Nego-me à estética do Horrível
E à música de Wagner como se a cavalgada
Da Morte fosse enfeite a enquadrar o telejornal
Nauseabunda esteticização do Desastre
A celebrar o Espectáculo dos corpos e das casas
E as labaredas a lamber os impassíveis olhos
Não refeitos ainda da voragem do Pânico.
Nego-me ao microfone em riste
A invadir as bocas e colher a baba das palavras
E espremer o pormenor da Lágrima
E a dobra da Agonia como viver ou morrer fosse
Noção escorreita perante e iminência da Morte.
Nego-me a doutas opiniões e ao grande Debate
E ao arroto da Sabedoria ao serviço da Ganância
A desenhar manobras e as invisíveis rotas
Do Lucro e permanente encenação do Mesmo.

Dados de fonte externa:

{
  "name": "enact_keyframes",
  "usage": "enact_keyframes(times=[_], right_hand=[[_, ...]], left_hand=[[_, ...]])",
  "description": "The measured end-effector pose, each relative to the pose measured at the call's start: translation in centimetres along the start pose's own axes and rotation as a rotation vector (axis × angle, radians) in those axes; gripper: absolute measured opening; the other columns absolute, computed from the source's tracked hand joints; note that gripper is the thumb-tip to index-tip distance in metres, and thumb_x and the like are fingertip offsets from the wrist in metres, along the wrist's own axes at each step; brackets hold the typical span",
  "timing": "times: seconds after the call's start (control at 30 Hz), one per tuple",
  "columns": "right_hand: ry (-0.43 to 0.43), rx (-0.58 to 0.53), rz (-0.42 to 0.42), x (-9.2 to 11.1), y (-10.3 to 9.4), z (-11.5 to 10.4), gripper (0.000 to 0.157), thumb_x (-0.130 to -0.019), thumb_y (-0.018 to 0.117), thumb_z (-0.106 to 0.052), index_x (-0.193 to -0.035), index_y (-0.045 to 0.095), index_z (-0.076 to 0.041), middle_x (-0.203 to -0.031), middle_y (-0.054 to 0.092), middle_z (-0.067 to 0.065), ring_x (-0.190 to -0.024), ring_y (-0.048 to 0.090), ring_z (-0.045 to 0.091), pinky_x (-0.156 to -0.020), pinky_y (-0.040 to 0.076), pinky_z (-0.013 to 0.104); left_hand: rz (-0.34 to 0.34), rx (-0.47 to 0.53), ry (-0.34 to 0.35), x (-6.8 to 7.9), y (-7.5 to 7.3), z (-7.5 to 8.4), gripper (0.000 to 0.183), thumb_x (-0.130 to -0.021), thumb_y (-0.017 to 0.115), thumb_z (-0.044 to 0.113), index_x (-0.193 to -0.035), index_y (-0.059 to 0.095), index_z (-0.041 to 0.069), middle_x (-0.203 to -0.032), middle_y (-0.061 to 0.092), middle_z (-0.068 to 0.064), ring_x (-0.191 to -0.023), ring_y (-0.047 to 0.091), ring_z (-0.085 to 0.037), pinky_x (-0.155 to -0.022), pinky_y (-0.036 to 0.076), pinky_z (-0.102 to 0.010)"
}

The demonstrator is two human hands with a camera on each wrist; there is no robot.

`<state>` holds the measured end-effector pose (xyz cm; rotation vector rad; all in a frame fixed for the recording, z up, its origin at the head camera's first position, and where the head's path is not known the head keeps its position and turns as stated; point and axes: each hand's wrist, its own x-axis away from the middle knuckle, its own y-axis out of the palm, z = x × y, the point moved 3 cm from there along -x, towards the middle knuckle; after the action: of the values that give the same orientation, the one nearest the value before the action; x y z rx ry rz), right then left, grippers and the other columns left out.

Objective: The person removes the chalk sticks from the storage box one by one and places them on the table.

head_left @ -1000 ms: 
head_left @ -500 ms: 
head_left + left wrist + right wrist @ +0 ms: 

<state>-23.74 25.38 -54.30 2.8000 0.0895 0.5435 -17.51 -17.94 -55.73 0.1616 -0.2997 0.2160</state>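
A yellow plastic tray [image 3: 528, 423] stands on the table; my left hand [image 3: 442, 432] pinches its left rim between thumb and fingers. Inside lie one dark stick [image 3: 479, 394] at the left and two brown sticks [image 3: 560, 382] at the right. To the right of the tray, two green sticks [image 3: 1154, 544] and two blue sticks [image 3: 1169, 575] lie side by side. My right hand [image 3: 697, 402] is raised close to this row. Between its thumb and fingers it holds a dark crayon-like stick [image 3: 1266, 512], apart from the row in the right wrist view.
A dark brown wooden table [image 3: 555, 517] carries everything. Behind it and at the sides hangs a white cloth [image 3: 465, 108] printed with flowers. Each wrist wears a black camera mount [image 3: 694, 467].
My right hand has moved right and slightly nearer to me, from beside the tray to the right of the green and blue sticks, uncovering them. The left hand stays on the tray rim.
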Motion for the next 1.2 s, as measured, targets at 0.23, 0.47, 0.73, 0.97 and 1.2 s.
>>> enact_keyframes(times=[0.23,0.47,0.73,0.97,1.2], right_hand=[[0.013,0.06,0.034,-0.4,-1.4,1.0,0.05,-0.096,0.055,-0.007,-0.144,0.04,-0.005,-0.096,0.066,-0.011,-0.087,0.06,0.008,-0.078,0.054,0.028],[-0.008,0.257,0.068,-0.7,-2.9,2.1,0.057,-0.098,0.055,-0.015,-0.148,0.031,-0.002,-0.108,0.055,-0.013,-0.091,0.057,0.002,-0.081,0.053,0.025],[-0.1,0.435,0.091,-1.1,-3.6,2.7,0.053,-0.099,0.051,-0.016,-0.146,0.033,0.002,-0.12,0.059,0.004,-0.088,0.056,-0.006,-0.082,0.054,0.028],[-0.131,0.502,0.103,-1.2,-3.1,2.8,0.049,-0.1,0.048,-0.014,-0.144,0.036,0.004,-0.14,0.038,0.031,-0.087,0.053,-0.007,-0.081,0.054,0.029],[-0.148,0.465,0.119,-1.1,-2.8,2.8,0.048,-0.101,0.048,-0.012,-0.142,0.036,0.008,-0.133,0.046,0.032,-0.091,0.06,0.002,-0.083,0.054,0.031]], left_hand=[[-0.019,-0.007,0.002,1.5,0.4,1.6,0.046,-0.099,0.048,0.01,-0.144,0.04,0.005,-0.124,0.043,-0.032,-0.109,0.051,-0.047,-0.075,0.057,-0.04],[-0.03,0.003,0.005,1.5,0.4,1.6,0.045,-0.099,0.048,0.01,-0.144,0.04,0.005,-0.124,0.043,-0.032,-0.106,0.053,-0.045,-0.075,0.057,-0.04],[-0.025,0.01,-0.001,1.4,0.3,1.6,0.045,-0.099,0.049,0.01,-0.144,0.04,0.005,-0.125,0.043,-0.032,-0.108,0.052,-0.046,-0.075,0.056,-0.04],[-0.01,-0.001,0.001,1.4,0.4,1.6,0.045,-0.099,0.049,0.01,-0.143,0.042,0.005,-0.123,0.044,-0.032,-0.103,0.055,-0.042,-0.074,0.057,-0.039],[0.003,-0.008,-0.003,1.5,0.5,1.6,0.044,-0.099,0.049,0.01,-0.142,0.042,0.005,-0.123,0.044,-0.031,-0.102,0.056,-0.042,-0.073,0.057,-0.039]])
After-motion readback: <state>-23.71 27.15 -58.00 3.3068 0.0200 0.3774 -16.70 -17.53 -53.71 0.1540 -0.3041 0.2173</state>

Nego-me ao leilão das alvas consciências
A pingar em fila da Banca e dos altos muros
Da Instituição. E nego-me aos caninos cibernantropos
A salivarem tweets e likes e rabinho electrónico
A dar a dar, a babarem-se sem ao menos saberem
Que nada representam – pálida imitação dos Donos.
Nego-me a esta impúdica exasperação dos lugares.
E da Dor, que sendo minha, é apenas Simulacro
Palavra que não (me) redime, nem me salva
E que, no entanto, teima - acre lucidez de cinza.
Manuel Veiga
1 comentário:
Compreendo que tenha chamado Richard Wagner que, com a sua "Cavalgada das Valquírias", deixa entrever um apocalipse...
e a negação de todo o espectáculo que subjaz a tudo o que seja
grande notícia, pequena notícia ou notícia nenhuma. Apenas porque
há sempre quem necessite dos imprescindíveis quinze minutos de fama,
lembrando aqui Andy Warhol...
"Acre lucidez de cinza", um título e desenvolvimento excelentes.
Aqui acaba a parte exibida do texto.